Drei Minuten sind vorüber. Ich schließe die Abstimmung. Ich bitte die Stimmkarten draußen auszuzählen. Das Ergebnis geben wir dann bekannt.

Kolleginnen und Kollegen, ich darf Sie bitten, die Plätze wieder einzunehmen, damit wir in der Sitzung fortfahren können.

(Unruhe)

Ich bitte, die Plätze einzunehmen.

Zur gemeinsamen Beratung rufe ich auf:

Dringlichkeitsantrag der Abgeordneten Katharina Schulze, Ludwig Hartmann, Ulrike Gote u. a. und Fraktion (BÜNDNIS 90/DIE GRÜNEN) Rehabilitierung der wegen einvernehmlicher homosexueller Handlungen Verfolgten (Drs. 17/16137)

und

Dringlichkeitsantrag der Abgeordneten Thomas Kreuzer, Josef Zellmeier, Petra Guttenberger u. a. und Fraktion (CSU) Rehabilitierung Homosexueller Gesetzentwurf der Bundesregierung konstruktiv begleiten (Drs. 17/16154)
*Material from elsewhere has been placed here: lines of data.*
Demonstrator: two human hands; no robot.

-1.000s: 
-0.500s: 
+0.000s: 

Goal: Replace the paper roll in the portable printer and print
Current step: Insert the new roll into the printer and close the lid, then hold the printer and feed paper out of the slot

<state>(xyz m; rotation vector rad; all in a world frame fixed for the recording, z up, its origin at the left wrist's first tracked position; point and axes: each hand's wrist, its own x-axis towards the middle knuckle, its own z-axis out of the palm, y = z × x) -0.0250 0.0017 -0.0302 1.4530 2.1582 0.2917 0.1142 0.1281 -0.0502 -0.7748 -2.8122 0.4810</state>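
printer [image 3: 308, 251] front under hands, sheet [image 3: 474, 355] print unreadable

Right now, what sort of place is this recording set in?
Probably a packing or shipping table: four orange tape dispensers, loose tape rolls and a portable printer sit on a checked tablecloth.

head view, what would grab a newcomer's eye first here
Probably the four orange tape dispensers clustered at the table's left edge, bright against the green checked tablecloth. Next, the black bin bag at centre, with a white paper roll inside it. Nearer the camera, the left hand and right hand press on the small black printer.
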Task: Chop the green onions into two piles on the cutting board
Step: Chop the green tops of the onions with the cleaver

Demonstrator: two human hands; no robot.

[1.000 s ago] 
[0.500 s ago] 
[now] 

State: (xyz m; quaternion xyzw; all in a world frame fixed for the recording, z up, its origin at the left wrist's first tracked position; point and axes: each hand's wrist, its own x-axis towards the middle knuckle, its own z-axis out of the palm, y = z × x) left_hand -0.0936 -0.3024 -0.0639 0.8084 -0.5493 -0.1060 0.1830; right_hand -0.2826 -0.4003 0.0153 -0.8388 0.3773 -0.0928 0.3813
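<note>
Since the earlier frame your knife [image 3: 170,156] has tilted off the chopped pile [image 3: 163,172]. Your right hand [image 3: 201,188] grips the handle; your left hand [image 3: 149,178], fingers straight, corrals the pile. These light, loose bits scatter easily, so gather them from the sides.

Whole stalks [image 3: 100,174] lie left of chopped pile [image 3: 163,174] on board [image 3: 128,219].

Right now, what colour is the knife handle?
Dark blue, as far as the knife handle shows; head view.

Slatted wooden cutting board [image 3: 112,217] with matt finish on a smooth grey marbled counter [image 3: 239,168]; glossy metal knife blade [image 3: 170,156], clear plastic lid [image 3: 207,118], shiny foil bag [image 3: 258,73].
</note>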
Ich eröffne die gemeinsame Aussprache und darf als Erstem für die Fraktion BÜNDNIS 90/DIE GRÜNEN Herrn Kollegen Hartmann das Wort erteilen. Bitte schön, Herr Kollege.

"Ein Mann, der mit einem anderen Mann Unzucht treibt oder sich von ihm zur Unzucht missbrauchen läßt, wird mit Gefängnis bestraft." – Meine sehr geehrten Kolleginnen und Kollegen, das ist der Wortlaut des § 175 Absatz 1 des Strafgesetzbuches, wie er bis in das Jahr 1969 und in abgeschwächter Form bis 1994 in Deutschland gültig war. Im Jahr 2004 wurde der letzte Häftling, der nach § 175 verurteilt worden war, aus der Haft entlassen – nach 10 Jahren Knast für eine Handlung, die zwischen Mann und Frau straffrei war. Er hatte als 30Jähriger einvernehmlichen Geschlechtsverkehr mit einem 17-Jährigen.
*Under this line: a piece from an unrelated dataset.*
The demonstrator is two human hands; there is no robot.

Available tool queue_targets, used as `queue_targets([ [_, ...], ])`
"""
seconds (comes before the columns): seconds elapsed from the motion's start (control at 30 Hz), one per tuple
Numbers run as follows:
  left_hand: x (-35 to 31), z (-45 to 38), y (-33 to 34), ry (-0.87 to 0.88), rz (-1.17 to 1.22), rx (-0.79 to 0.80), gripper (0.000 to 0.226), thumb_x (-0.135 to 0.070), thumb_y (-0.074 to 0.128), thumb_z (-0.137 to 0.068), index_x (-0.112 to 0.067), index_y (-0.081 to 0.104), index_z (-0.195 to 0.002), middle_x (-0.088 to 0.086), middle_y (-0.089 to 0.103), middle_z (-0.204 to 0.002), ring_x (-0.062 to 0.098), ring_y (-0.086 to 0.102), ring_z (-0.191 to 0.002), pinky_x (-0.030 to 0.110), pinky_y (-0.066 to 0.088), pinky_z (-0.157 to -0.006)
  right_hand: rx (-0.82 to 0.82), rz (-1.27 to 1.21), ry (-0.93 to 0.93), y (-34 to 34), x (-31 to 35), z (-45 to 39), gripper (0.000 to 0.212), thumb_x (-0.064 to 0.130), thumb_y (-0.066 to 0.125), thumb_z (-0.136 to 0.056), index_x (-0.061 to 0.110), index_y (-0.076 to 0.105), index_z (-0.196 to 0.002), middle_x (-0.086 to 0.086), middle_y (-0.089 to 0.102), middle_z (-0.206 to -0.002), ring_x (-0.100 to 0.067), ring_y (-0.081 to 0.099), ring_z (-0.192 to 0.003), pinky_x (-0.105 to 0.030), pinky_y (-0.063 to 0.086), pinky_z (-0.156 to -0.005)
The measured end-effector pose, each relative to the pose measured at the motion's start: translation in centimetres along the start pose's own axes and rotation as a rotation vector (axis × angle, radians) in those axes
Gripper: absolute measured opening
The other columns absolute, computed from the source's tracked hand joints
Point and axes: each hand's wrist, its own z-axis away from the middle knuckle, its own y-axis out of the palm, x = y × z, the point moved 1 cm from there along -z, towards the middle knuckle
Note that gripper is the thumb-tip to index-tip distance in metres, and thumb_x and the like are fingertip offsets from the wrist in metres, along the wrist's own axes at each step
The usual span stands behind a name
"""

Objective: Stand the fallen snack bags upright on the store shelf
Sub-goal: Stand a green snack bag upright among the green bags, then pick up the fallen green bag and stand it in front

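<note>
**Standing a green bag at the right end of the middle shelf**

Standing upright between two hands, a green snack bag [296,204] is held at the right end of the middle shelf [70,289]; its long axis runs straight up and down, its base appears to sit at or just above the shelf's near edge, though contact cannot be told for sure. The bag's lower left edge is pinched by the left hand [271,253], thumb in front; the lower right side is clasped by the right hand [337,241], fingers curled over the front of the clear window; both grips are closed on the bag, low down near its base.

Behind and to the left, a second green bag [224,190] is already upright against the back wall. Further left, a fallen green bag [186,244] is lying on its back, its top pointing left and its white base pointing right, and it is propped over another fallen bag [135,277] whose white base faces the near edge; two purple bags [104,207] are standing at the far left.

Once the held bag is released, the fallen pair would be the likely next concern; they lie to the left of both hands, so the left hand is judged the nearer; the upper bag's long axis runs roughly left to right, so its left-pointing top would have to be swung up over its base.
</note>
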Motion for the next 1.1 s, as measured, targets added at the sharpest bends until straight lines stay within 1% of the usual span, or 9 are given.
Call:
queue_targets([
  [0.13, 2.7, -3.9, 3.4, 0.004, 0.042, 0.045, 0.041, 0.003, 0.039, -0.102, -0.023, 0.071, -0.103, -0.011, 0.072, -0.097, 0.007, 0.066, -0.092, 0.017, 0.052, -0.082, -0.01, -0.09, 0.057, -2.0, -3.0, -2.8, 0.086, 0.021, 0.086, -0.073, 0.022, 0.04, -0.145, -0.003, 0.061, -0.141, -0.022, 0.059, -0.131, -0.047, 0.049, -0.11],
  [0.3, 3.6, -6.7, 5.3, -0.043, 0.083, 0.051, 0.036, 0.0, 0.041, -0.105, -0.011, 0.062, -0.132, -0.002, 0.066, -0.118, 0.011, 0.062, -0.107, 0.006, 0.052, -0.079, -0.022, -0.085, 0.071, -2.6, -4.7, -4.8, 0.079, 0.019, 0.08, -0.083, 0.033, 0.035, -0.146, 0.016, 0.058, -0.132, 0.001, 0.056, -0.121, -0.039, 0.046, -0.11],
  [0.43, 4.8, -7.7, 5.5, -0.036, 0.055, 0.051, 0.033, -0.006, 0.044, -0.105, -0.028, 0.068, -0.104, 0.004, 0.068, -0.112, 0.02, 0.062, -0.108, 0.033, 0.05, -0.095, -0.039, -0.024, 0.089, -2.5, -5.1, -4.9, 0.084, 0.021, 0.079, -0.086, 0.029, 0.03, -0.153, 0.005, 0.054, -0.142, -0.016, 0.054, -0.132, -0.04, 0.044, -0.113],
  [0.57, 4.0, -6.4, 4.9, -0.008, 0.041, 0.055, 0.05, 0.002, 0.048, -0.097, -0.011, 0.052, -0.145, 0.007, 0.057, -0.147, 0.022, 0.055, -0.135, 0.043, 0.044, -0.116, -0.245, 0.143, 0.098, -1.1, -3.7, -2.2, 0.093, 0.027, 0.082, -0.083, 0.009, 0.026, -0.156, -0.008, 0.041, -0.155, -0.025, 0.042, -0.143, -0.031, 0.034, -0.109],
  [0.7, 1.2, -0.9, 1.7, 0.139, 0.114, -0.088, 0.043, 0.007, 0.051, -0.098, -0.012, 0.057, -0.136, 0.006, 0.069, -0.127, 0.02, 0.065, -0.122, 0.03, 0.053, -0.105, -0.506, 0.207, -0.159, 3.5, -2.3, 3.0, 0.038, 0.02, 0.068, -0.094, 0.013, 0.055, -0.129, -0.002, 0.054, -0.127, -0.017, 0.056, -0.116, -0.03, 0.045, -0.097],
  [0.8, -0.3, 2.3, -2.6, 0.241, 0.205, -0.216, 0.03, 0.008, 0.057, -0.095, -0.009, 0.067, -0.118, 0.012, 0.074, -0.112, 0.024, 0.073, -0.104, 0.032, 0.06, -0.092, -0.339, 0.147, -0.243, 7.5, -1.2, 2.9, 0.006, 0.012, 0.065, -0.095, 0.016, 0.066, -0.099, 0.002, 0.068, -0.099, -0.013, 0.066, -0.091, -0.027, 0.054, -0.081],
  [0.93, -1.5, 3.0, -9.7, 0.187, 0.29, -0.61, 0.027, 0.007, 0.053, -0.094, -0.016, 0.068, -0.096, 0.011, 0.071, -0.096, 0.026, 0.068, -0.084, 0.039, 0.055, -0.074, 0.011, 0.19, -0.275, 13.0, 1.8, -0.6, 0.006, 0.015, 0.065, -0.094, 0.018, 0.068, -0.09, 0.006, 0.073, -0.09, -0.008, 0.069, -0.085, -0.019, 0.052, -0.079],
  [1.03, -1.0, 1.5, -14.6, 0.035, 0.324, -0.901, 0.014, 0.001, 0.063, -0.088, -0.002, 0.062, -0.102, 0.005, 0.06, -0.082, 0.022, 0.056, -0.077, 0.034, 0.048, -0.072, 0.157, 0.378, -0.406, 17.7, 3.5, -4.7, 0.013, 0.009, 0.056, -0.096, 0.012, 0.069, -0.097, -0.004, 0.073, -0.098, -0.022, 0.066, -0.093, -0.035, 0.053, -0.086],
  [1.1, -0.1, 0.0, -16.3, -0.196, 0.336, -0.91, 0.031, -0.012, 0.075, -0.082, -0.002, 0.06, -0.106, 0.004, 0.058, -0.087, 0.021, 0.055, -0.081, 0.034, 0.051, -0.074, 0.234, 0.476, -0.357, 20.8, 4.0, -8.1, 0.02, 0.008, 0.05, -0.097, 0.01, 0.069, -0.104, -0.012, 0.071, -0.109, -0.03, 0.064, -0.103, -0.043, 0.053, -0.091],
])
Während die einen oder anderen, auch aus der CSUFraktion, bereits auf dem CSD tanzten und Ihr Parteifreund "Seppi" Schmid sich gern für seine Weltoffenheit feiern ließ, saßen andere noch im Knast.
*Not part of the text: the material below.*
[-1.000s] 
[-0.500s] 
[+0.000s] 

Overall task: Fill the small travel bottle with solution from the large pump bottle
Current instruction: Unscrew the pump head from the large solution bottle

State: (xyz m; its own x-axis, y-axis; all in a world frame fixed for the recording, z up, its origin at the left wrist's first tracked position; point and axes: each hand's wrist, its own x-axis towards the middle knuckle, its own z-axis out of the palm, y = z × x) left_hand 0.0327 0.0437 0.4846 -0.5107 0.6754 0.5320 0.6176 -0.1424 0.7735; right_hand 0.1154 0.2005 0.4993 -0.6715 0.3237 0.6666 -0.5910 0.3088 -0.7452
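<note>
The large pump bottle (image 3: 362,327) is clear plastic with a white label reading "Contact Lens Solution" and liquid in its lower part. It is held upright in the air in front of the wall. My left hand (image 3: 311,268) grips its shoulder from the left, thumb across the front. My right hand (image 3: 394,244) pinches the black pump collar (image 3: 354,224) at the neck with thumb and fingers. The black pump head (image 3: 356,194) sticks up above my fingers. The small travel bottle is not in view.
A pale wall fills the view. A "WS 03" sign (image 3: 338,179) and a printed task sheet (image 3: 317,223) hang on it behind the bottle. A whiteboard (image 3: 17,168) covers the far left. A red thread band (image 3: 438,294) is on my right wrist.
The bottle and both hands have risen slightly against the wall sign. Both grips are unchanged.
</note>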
(Josef Zellmeier (CSU): Das ist die Vielfalt unserer Partei!)

Wir sprechen heute also wieder einmal über die jüngste deutsche Vergangenheit. Diese ist eigentlich unbegreiflich.

(Beifall bei den GRÜNEN)

Ich möchte mit einem Zitat fortfahren:

Ausgeprägter als in anderen Bereichen hat die Rechtsordnung gegenüber der männlichen Homosexualität die Aufgabe, durch die sittenbildende Kraft des Strafgesetzes einen Damm gegen die Ausbreitung eines lasterhaften Treibens zu errichten, das, wenn es um sich griffe, eine schwere Gefahr für eine gesunde und natürliche Lebensordnung im Volke bedeuten würde.

Das klingt nach Nationalsozialismus. Meine sehr geehrten Kolleginnen und Kollegen, aufgepasst! Das ist ein Auszug aus dem Regierungsentwurf des Kabinetts Adenauer von1962.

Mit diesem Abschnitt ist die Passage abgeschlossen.